HOW TO COMPLETE THIS TASK: Across the following data, state how many lines include the word "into". Provide the number alone.

RECORDS:
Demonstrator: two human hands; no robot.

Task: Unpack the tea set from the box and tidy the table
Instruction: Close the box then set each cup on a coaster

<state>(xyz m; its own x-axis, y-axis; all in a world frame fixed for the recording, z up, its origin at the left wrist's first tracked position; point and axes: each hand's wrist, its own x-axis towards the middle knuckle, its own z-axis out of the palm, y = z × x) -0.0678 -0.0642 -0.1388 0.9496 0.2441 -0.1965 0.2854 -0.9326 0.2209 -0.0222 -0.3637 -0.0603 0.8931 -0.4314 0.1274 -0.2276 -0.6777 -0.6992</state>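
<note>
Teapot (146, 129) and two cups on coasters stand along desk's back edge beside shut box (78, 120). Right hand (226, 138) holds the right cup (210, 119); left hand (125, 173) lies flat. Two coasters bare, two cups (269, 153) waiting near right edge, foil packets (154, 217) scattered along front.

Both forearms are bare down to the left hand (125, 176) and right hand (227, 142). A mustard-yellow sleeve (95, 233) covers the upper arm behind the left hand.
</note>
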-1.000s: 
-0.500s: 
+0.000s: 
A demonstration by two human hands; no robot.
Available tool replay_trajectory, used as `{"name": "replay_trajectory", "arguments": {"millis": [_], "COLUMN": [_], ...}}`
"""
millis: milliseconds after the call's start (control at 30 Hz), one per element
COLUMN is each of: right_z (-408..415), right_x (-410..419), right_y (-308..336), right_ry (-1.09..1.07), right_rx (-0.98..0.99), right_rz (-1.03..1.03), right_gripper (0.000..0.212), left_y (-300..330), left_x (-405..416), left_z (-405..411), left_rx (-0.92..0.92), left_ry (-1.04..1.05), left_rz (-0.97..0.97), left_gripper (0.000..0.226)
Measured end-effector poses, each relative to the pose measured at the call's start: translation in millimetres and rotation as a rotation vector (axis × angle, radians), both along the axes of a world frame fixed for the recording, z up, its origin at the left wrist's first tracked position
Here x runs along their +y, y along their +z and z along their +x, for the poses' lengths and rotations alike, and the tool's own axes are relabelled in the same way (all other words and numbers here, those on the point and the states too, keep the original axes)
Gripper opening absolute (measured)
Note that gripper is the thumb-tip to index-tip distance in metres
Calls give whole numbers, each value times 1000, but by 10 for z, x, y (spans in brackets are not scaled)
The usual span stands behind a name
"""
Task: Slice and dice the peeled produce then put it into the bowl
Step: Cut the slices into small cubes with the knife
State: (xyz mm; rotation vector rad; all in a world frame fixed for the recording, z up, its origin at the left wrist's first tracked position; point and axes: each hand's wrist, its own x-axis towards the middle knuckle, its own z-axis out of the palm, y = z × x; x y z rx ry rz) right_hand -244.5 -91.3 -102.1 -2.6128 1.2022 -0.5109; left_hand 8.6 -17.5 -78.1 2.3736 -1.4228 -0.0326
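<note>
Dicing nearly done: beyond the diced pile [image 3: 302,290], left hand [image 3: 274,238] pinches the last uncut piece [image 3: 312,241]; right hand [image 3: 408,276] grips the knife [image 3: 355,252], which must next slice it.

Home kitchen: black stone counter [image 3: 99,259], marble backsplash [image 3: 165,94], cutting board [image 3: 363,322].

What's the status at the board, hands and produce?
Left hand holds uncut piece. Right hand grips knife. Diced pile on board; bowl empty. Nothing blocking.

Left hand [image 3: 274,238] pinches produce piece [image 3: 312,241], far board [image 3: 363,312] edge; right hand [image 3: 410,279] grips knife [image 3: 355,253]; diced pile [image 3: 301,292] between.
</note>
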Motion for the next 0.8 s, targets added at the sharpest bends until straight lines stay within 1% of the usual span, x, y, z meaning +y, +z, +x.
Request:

SOLUTION: 2